Sir John Walter Huddleston (8 September 1815 – 5 December 1890) was an Irish judge, formerly a criminal lawyer who had established an eminent reputation in various causes célèbres.

As a Baron of the Exchequer of Pleas, he was styled Baron Huddleston, in writing, Huddleston B. Soon after his appointment, the Exchequer was absorbed into the High Court of Justice and the style abolished. He sometimes referred to himself as "The last of the Barons."

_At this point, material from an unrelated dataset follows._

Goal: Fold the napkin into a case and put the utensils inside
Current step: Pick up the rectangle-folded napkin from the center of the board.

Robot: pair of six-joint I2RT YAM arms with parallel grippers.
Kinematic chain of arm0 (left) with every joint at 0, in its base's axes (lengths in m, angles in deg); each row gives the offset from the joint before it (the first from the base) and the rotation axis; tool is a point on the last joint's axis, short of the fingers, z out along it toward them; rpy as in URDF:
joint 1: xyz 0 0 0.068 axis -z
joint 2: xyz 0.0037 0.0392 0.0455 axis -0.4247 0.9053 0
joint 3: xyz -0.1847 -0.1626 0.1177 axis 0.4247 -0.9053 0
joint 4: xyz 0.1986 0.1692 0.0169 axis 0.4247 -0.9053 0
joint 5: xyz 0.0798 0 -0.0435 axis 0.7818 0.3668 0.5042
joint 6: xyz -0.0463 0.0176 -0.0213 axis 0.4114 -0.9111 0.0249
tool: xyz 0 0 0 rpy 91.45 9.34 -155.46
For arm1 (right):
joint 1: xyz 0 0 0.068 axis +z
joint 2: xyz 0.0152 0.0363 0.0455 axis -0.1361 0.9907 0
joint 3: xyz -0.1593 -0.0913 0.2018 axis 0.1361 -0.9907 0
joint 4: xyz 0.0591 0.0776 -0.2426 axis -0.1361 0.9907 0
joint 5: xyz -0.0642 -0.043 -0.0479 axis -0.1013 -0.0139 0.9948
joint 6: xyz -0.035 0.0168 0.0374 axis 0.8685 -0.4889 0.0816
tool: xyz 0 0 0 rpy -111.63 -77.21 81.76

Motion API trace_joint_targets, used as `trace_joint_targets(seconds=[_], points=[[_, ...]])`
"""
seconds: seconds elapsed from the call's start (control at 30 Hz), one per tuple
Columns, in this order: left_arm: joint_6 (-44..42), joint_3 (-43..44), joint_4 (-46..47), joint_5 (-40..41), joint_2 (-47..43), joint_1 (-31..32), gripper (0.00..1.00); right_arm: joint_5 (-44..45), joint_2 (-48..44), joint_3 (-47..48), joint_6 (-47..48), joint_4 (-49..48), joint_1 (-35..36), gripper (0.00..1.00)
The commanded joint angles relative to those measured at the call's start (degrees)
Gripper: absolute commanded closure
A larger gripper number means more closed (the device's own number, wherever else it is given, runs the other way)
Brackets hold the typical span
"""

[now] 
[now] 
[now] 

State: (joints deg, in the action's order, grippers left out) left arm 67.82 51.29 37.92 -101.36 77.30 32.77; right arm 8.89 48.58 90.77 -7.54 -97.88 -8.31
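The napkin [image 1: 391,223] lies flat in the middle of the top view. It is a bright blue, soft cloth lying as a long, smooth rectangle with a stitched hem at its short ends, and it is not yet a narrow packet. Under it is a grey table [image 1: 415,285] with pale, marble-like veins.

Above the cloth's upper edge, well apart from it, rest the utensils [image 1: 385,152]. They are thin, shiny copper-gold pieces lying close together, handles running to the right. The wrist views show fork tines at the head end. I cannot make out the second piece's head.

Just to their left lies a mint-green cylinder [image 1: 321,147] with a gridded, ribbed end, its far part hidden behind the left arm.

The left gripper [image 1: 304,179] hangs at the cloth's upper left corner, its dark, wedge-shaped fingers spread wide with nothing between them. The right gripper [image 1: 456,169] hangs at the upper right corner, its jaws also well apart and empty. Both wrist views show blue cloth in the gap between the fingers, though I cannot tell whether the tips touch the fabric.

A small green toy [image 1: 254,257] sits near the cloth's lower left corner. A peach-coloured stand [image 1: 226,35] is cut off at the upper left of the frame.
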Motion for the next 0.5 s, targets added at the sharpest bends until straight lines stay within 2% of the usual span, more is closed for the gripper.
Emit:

Today, the case he presided over that remains famous is Whistler v. Ruskin, where his wife and that of Ruskin's counsel sat beside him on the bench.

==Personal life==
Huddleston was the eldest son of Thomas, a Merchant Navy officer and Alethea née Hichens. He was born and educated in Dublin, attending Trinity College Dublin, but he did not graduate.

In 1872, he married Diana de Vere Beauclerk (1842–1905), daughter of William Beauclerk, 9th Duke of St Albans. Huddleston enjoyed theatre and horse racing. He was well read and fluent in French, giving an oration at the funeral of Pierre Antoine Berryer.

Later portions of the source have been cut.